## The task
The entries below contain a stretch that opens with the line containing "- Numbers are" and closes with the line containing "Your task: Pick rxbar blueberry"; set down that stretch exactly, both ends included, and nothing else.

START Records supplied

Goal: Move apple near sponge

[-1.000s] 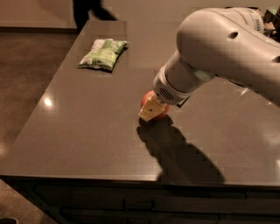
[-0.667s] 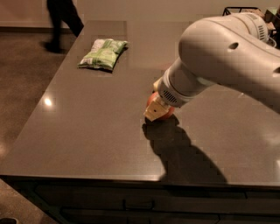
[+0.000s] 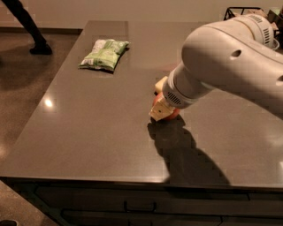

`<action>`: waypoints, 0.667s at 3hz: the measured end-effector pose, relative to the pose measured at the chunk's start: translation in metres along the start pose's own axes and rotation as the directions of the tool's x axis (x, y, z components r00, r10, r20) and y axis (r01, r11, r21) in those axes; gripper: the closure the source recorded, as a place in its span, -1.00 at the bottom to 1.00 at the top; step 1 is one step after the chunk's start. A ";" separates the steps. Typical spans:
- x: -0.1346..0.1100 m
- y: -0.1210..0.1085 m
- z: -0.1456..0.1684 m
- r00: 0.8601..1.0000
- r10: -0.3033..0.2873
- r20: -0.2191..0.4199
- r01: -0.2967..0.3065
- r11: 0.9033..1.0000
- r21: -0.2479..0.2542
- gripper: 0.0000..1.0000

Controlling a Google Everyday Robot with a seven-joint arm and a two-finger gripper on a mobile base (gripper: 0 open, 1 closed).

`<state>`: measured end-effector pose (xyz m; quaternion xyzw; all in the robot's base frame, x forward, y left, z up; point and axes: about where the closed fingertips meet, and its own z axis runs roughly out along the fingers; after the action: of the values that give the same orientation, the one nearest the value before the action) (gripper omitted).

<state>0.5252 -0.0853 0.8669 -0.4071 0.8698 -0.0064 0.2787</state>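
The red-orange apple (image 3: 171, 114) sits low over the grey table (image 3: 88, 137), right of the middle, and only a sliver of it shows. My gripper (image 3: 160, 98) reaches down from the big white arm (image 3: 230, 62) and is shut on the apple. One pale finger (image 3: 158, 111) lies across its front and another pale tip shows behind it. The arm's shadow falls toward the front edge. The sponge does not show; the arm covers the table behind the apple.
A green-and-white snack bag (image 3: 105, 54) lies at the back left of the table. A person's dark leg (image 3: 27, 27) stands on the floor beyond the table's left edge. A black wire rack (image 3: 241, 10) is at the back right.
The gripper and the apple have shifted a little to the right and toward the front. The person at the back has walked left.
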 end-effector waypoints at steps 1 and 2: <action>0.000 0.000 -0.001 1.000 -0.001 0.000 0.001 1.000 0.001 -0.72; -0.001 0.001 -0.001 1.000 -0.002 0.001 0.002 1.000 0.002 -1.00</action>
<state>0.5242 -0.0846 0.8683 -0.4078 0.8692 -0.0074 0.2795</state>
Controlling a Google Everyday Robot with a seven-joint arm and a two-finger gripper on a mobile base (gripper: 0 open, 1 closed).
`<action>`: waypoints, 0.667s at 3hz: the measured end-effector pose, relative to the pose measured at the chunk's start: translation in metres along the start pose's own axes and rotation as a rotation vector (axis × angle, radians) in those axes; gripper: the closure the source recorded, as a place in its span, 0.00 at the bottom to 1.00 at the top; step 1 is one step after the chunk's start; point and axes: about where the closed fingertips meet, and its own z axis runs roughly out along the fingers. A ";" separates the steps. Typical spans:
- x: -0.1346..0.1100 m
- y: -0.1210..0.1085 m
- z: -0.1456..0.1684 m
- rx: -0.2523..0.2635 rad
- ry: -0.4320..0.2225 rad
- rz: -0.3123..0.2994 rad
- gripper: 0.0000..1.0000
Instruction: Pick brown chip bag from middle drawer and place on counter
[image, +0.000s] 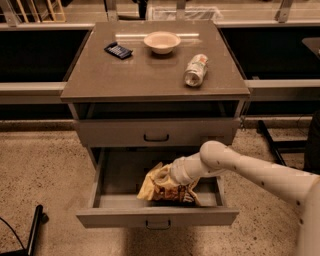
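The brown chip bag (167, 191) lies crumpled in the open middle drawer (157, 216), right of its centre, with its yellow-tan end sticking up to the left. My gripper (164, 176) is down inside the drawer at the top of the bag, at the end of my white arm, which reaches in from the right. The gripper's tip is buried in the bag's folds. The counter (150, 75) is the flat brown-grey top of the cabinet above.
On the counter are a pale bowl (162, 41) at the back, a small dark blue packet (118, 50) at the back left, and a can (195, 70) lying on its side at the right. The upper drawer front (156, 132) is closed. Speckled floor surrounds the cabinet.
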 end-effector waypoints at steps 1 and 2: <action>-0.046 -0.004 -0.066 0.121 -0.190 -0.058 1.00; -0.082 0.004 -0.123 0.206 -0.282 -0.117 1.00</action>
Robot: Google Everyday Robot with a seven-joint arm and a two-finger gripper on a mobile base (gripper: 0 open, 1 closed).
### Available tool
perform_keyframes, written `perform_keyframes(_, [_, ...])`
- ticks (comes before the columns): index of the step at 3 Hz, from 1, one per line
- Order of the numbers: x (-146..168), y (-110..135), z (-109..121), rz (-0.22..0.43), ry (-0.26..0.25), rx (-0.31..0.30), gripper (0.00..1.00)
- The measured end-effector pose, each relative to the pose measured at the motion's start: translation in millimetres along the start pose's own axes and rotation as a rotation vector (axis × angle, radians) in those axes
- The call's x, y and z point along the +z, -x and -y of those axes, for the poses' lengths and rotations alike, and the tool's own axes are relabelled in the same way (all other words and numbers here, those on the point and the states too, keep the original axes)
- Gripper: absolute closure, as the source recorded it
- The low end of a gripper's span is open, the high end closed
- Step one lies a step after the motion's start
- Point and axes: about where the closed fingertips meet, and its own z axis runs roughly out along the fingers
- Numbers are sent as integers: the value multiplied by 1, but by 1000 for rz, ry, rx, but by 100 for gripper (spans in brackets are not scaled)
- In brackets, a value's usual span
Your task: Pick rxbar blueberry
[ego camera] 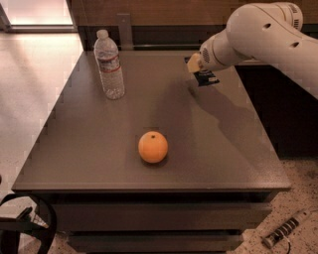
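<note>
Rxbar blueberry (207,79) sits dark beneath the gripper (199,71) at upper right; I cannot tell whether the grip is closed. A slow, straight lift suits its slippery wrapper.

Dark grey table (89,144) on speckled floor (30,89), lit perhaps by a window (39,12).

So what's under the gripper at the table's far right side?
Part of the dark rxbar blueberry shows below the gripper, low over the far right of the table. The arm covers the rest of the bar and any contact.
</note>
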Motion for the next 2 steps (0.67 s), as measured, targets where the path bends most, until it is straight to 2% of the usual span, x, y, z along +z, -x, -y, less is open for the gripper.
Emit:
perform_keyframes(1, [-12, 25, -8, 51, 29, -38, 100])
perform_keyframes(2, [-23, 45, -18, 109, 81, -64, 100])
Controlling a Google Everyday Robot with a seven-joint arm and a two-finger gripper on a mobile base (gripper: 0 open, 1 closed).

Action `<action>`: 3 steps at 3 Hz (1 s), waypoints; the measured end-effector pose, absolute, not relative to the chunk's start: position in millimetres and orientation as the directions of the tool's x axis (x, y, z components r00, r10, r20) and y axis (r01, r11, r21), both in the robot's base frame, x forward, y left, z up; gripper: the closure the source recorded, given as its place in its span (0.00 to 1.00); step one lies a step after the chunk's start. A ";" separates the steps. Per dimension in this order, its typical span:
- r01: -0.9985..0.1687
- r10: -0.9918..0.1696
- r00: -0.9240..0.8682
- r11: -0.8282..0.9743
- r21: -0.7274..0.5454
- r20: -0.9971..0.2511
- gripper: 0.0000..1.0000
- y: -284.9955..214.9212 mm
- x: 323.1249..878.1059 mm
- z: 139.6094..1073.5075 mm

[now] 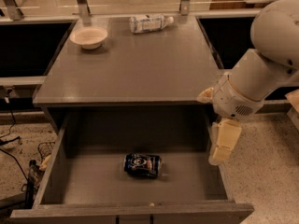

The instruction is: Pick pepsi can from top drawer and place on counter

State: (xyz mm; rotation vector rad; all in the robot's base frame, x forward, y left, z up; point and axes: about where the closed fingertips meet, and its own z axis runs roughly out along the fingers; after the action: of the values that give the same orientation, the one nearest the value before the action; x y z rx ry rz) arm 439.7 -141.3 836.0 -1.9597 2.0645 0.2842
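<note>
Inside top drawer [84, 190]: one pepsi can [142, 165]; one pincer [217, 158] at its edge.

- The top drawer [88, 185] stands open from above. The pepsi can [142, 165] lies on its side mid-floor, with bare floor left, right and near.
- The gripper [217, 157] hangs at the drawer's right wall (the counter's near-right corner is just above).
- On the counter [135, 73], a bowl [88, 36] and a bottle [148, 23] occupy the far edge; the near part is bare.
</note>
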 end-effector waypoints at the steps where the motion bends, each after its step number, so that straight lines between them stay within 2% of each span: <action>1: -0.996 -0.942 -0.052 0.072 -0.047 -0.331 0.00 -140.3 443.7 832.8; 3: -0.989 -0.931 -0.086 0.121 -0.080 -0.354 0.00 -135.6 457.9 813.6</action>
State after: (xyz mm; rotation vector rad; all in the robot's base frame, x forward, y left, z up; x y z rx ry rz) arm 457.9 -135.6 813.6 -1.8750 2.0881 0.2571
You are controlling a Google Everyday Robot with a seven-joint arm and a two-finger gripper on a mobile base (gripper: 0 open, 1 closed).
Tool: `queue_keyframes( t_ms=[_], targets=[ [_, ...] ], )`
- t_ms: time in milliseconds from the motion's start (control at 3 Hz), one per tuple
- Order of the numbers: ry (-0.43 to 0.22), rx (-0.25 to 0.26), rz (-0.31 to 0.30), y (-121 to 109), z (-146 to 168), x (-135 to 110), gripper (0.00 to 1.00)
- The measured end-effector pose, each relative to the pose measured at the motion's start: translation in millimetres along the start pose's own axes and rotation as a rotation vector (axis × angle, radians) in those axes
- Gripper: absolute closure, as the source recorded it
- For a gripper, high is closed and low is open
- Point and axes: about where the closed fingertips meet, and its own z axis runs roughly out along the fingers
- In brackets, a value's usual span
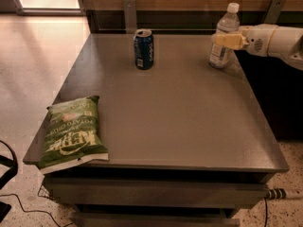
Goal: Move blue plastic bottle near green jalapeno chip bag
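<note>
My gripper [230, 40] sits at the blue plastic bottle [220, 56], hold unclear; the whole carry to the distant green jalapeno chip bag [71, 132] remains.

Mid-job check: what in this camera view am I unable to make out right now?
Camera view: the claw, at the table's far right, covers the middle of the blue plastic bottle; contact between them cannot be told.
The arm is cut off by the right edge.
The soda can's back faces away.
The green jalapeno chip bag hides the table's front left corner.
</note>
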Motion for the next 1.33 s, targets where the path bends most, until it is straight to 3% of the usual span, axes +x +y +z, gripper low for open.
queue_keyframes(
  t_ms=[667,1000,1333],
  targets=[
    [0.001,-0.011,0.002,4,7,1,0.99],
    [0.001,-0.013,0.002,4,8,1,1.00],
    [0.005,-0.047,0.003,27,12,-17,1.00]
  ],
)
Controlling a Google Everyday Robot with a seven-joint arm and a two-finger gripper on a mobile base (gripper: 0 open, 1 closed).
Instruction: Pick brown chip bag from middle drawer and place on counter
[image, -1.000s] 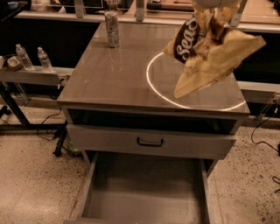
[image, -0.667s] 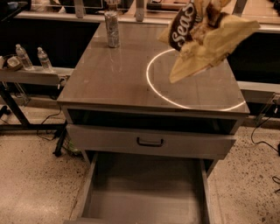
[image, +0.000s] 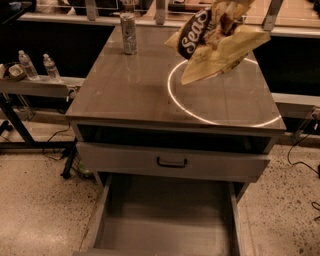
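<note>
The brown chip bag (image: 216, 41), with white script and pale yellow ends, hangs in the air above the far right part of the counter (image: 125, 95), over the white ring (image: 172, 95). My gripper (image: 226, 6) is at the top edge of the view, mostly hidden behind the bag's upper end, and holds the bag from above. The middle drawer (image: 165, 220) is pulled out at the bottom of the view, its grey floor bare.
A silver can (image: 129, 32) stands at the counter's far left. A drawer front with a black handle (image: 171, 162) sits above the open drawer. Two water bottles (image: 27, 65) stand on the side shelf (image: 40, 86) at left. Cables lie on the floor.
The bag has moved left and higher over the counter, carried by my gripper. The drawer and the can have not moved.
</note>
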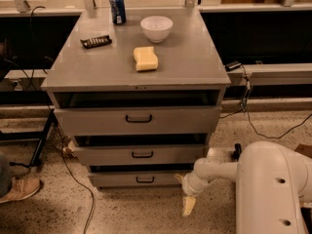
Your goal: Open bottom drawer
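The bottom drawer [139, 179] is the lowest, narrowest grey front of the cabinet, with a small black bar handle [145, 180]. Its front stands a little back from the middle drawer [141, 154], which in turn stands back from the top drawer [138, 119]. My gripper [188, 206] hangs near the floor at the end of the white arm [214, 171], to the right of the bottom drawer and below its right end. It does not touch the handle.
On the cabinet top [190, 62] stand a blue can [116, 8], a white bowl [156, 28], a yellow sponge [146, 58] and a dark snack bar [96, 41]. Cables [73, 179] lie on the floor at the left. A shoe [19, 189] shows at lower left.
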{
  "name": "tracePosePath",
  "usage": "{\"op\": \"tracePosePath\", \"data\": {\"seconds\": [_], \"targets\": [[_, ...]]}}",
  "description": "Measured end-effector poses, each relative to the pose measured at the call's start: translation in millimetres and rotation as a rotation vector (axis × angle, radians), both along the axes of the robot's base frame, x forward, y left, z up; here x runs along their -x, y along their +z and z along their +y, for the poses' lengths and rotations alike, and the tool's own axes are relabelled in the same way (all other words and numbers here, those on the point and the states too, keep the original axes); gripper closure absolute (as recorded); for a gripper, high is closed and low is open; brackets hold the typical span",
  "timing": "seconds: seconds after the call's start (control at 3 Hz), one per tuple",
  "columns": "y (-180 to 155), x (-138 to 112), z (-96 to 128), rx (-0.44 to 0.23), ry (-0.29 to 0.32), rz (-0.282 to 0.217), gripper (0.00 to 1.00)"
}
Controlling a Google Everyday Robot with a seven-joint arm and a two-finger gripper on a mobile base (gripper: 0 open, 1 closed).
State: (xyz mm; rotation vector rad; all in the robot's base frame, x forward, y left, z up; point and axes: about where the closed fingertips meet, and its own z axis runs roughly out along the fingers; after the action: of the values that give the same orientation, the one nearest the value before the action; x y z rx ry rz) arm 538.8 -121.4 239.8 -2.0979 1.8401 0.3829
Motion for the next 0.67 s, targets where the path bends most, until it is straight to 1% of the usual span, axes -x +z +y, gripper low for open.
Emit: {"op": "tracePosePath", "data": {"seconds": [0.33,0.67], "targets": [[-18,-14,8,-0.002,0.050,-0.030,0.00],[-29,-32,16,-0.011,0.079,-0.079,0.00]]}}
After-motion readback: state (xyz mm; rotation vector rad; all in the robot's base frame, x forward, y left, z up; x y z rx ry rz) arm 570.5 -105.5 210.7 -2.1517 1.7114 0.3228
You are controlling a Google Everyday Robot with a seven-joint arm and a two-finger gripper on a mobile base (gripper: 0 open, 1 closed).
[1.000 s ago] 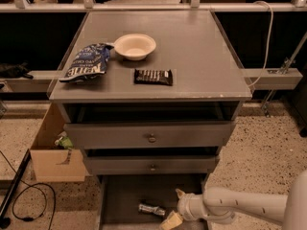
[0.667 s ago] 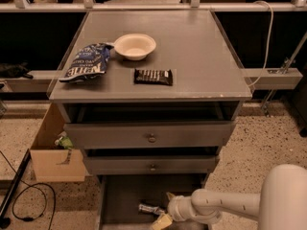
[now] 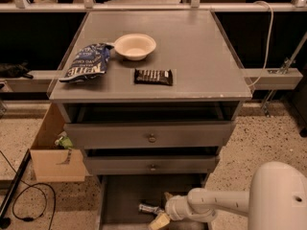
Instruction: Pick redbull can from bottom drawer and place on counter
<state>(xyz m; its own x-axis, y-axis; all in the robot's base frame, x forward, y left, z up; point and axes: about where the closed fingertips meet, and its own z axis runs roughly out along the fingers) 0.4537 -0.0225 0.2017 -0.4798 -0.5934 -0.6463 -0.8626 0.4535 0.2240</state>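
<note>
My tool (image 3: 162, 209) is down inside the drawer (image 3: 120, 200), toward its right, spread open and gripping nothing. The can (image 3: 148, 208) lies on its side mid-drawer, on the floor.

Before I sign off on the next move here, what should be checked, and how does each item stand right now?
1. Bottom drawer open: ok.
2. Redbull can in sight, lying on its side on the drawer floor: ok.
3. Gripper down inside the drawer at the can's right end, jaws apart: ok.
4. Can far enough between the jaws for a firm close: cannot tell.
5. Bare area on the counter, to the right of the bowl, chip bag and candy bar: ok.
</note>
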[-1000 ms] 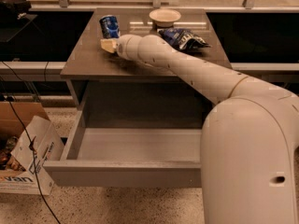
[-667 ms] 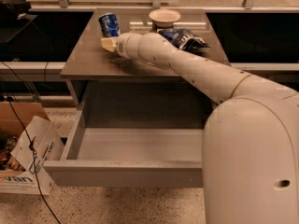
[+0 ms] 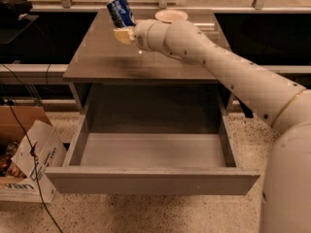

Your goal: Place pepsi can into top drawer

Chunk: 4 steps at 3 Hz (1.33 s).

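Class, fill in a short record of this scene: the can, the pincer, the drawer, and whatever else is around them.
can: blue, tilted, held above the cabinet's back left
pincer: shut on the can's lower end
drawer: pulled open, nothing visible inside
cabinet: brown top, bowl near its back edge
box: cardboard, on the floor left of the drawer

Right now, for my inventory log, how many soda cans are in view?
1: the pepsi can, tilted, held by the gripper over the cabinet top, far side. The arm may hide others.
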### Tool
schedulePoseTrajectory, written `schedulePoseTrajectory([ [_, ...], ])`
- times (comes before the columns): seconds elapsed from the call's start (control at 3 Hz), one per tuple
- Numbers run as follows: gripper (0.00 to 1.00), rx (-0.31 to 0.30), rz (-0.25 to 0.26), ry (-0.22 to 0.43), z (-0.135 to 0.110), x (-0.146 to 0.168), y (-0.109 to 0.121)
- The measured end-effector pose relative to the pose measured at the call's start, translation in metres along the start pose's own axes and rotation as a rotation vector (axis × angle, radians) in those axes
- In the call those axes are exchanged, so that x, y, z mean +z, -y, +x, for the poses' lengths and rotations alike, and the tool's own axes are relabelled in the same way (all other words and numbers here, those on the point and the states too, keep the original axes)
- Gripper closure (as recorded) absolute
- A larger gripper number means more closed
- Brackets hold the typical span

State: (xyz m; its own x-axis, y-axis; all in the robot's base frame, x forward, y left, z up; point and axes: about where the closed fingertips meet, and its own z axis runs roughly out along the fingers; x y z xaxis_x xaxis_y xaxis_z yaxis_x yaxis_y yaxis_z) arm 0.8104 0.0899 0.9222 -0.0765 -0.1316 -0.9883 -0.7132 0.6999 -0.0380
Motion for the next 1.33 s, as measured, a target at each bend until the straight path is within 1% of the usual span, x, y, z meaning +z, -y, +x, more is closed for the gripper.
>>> schedulePoseTrajectory([
  [0.33, 1.00, -0.085, -0.123, -0.027, -0.008, -0.064, -0.038],
  [0.67, 1.00, -0.110, -0.214, -0.117, 0.011, -0.130, -0.075],
  [1.0, 1.00, -0.097, -0.269, -0.264, 0.040, -0.181, -0.109],
  [1.33, 1.00, -0.049, -0.289, -0.436, 0.081, -0.216, -0.131],
])
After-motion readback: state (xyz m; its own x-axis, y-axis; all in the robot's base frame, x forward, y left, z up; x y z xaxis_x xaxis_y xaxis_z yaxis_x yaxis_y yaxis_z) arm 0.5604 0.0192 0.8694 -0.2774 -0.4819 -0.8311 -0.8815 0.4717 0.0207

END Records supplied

## Exercise result
- Numbers are sent as integers: the value multiplied by 1, but by 1000 for rz, ry, rx, but by 100 for gripper (spans in brackets are not scaled)
- In brackets, a value's usual span
Your task: Pick rxbar blueberry

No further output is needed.